Find the lines below holding the word "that" and copy each of them.
_ _ _ _ _ _ _
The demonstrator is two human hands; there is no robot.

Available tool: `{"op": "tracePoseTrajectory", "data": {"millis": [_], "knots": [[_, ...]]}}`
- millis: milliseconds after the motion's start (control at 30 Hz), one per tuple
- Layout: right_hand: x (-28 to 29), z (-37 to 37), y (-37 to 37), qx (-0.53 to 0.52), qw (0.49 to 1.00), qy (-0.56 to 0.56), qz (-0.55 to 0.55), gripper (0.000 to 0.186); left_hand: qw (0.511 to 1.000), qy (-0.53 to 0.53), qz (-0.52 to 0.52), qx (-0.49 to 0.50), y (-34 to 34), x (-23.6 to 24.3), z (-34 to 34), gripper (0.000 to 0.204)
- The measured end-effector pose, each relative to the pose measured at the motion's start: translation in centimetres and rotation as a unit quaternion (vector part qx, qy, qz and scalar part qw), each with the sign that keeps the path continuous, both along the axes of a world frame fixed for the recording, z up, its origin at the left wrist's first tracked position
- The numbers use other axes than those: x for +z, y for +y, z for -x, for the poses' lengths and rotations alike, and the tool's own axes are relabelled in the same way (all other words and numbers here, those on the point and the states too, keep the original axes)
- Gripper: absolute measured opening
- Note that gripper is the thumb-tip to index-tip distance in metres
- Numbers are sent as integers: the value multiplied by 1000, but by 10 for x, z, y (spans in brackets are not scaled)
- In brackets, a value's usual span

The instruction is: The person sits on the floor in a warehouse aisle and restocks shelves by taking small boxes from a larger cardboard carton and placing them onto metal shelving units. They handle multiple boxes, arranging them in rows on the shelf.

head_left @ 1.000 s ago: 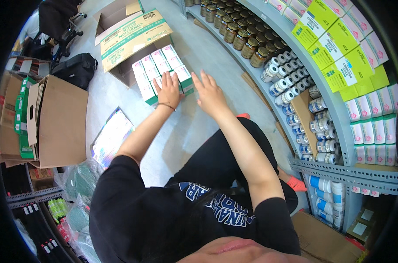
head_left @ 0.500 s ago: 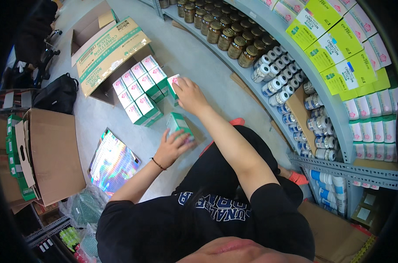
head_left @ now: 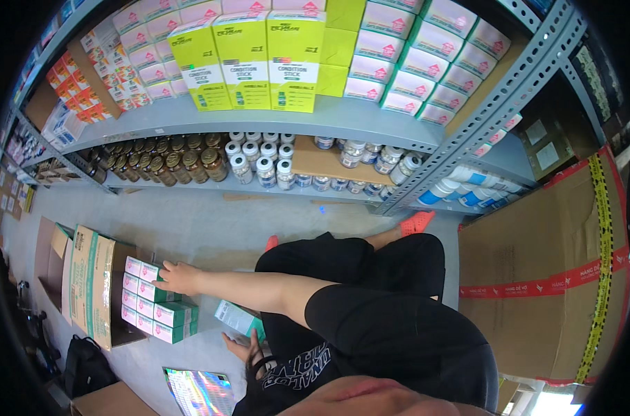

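Observation:
My right hand point(head_left: 181, 278) reaches left across the floor, its fingers bent over a small green-and-white box at the right edge of a block of boxes point(head_left: 145, 306). These matching boxes stand in close rows, with pink-marked white tops and green sides. Closer to me, another green-and-white box point(head_left: 237, 317) lies tilted on the floor beside my leg. Just below it is my left hand point(head_left: 245, 349), fingers apart, one fingertip near or touching the box; the sleeve partly hides this hand.
An open cardboard carton point(head_left: 93, 284) stands behind the boxes. A shiny holographic sheet point(head_left: 198, 390) lies nearby, beside a black bag point(head_left: 86, 367). Metal shelving point(head_left: 259, 125) with jars, bottles and packages runs ahead. A large taped carton point(head_left: 516, 263) stands at right.
My view has swung to the right, toward the shelves. The box under my right hand now sits against the block. My left hand is lower, beside the tilted box.

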State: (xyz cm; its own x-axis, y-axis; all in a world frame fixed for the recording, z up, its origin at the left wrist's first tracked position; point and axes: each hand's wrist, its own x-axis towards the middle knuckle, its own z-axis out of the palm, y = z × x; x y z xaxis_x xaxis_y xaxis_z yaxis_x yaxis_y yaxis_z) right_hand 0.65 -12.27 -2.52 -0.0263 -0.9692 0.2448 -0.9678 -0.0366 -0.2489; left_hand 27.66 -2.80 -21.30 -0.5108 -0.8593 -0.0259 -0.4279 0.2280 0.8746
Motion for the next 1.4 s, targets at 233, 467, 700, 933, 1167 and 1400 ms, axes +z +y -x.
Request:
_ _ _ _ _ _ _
■ Answer to the exercise ■
- The measured end-effector pose, each relative to the pose measured at the motion's start: translation in centimetres and rotation as a unit quaternion (vector part qx, qy, qz and scalar part qw), each with the sign that keeps the path continuous, both along the axes of a world frame fixed for the recording, z up, its origin at the left wrist's first tracked position
- Note that gripper is the thumb-tip to index-tip distance in metres

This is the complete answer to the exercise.